JAKARTA - Seorang anggota aktif Angkatan Udara Amerika Serikat membakar dirinya pada Minggu (25/2) di depan kedutaan besar Israel di Washington, D.C. sebagai bentuk protes terhadap perang di Gaza, menurut beberapa laporan pemberitaan.
Api kemudian dipadamkan oleh anggota Dinas Rahasia, dan kemudian pria tersebut dilarikan ke rumah sakit setempat karena "cedera kritis yang mengancam jiwa," kata Departemen Layanan Medis Darurat dan Pemadam Kebakaran DC dilansir ANTARA dari Anadolu, Senin, 26 Februari.
Beberapa laporan yang mengutip siaran langsung kejadian tersebut mengatakan pria itu meneriakkan "Bebaskan Palestina" sambil membakar diri.
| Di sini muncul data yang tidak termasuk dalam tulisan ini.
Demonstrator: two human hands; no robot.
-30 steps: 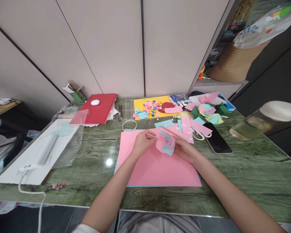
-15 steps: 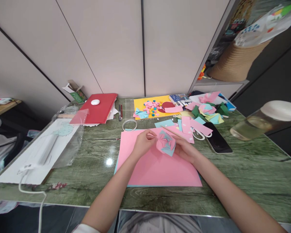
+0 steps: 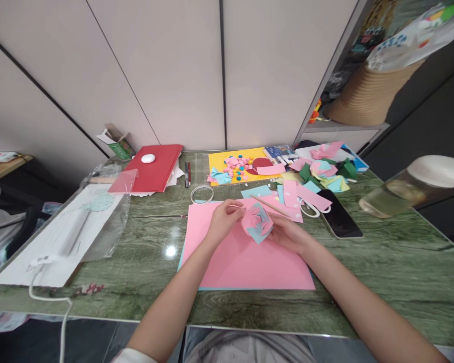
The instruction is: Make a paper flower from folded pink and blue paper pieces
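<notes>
While the right hand [image 3: 289,234] cups the folded paper flower [image 3: 256,223] from its right, just over the pink sheet [image 3: 245,264], the left hand [image 3: 222,223] pinches a petal opposite that hold; shaping step, judged to need light, steady pressure.

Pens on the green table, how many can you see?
2: a black pen and a red pen lie side by side between the red folder and the yellow paper sheet. Others may hide under the paper scraps at far right.
</notes>
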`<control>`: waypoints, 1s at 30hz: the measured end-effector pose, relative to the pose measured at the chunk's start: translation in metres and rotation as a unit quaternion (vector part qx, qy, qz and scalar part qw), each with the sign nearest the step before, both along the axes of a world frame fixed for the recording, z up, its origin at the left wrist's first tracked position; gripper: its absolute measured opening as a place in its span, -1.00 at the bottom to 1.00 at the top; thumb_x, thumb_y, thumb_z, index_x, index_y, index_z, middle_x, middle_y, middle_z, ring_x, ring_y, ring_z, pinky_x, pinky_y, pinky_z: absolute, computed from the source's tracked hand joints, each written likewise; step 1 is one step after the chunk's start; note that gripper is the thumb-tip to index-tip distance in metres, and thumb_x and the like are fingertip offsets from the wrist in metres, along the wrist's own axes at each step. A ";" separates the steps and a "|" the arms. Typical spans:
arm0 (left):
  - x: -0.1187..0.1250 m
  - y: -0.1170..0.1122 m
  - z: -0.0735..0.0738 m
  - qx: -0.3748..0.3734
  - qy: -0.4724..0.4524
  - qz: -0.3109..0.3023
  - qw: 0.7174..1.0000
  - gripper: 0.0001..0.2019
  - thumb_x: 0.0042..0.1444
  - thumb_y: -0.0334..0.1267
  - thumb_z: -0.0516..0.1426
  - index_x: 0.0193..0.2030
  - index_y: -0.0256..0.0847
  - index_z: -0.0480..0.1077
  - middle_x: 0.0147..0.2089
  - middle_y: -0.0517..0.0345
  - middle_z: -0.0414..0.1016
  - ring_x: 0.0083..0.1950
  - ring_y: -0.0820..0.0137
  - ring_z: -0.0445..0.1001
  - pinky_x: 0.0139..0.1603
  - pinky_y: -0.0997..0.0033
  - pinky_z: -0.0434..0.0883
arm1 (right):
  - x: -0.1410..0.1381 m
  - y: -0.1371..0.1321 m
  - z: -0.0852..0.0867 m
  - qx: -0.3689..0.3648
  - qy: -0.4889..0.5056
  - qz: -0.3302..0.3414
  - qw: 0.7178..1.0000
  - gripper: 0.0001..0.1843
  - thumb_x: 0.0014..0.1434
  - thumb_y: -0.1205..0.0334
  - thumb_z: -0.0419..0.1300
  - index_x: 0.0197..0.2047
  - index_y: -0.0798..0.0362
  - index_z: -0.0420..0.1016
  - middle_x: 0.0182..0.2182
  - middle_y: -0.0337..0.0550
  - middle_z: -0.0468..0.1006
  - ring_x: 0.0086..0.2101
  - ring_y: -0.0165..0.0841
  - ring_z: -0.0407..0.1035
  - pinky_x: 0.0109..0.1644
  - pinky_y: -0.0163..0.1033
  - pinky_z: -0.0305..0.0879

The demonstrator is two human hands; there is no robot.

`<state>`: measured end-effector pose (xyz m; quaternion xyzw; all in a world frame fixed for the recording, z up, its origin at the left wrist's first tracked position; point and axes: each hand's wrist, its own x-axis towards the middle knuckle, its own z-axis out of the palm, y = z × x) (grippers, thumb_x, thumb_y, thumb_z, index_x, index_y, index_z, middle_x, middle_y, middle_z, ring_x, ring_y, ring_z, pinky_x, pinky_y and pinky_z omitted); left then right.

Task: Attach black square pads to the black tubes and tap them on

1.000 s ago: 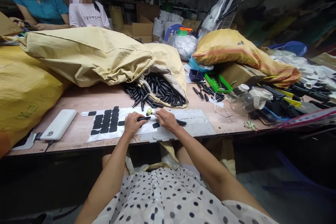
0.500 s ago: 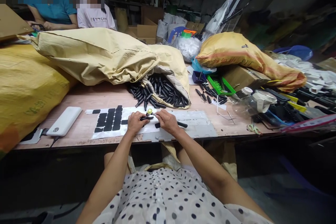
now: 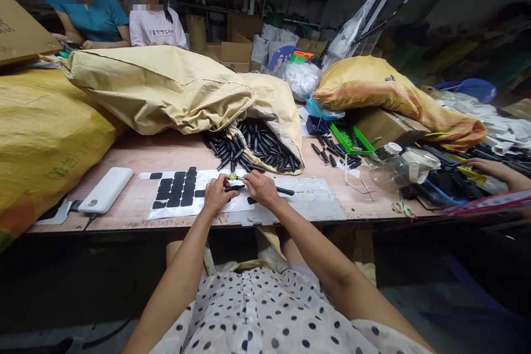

Washington Post mengutip juru bicara Angkatan Udara, Rose M. Riley, yang membenarkan bahwa "seorang penerbang aktif terlibat dalam insiden hari ini."
Dalam video yang disiarkan langsung oleh platform Twich yang kemudian dihapus, pria itu disebut mengatakan "tidak akan lagi terlibat dalam genosida" mengacu pada pembunuhan oleh Israel di Gaza sejak Oktober.
Dia juga dilaporkan mengatakan "Saya akan melakukan aksi protes ekstrem."
Sementara pihak berwenang mengatakan bahwa penyelidikan sedang berlangsung.
Sebelumnya pada Desember, seorang pria membakar dirinya di depan Konsulat Israel di Atlanta, Georgia sebagai protes atas serangan Israel di Gaza.
Israel telah melancarkan serangan mematikan di Jalur Gaza sejak serangan lintas batas oleh kelompok Palestina Hamas pada 7 Oktober, menewaskan lebih dari 29.690 orang dan menyebabkan kehancuran massal dan kekurangan bahan kebutuhan, sementara hampir 1.200 warga Israel diyakini telah terbunuh.
Perang tersebut menyebabkan 85 persen penduduk di wilayah itu mengungsi di tengah kekurangan makanan, air bersih dan obat-obatan, sementara 60 persen infrastruktur rusak atau hancur, menurut PBB.
Mengenai gugatan genosida di Mahkamah Internasional. Pengadilan tersebut mengeluarkan keputusan sementara pada Januari yang memerintahkan Tel Aviv untuk menghentikan tindakan genosida dan menjamin bahwa bantuan kemanusiaan diberikan kepada warga sipil di Gaza.
Namun, permusuhan terus berlanjut dan pengiriman bantuan masih belum cukup untuk mengatasi bencana kemanusiaan tersebut.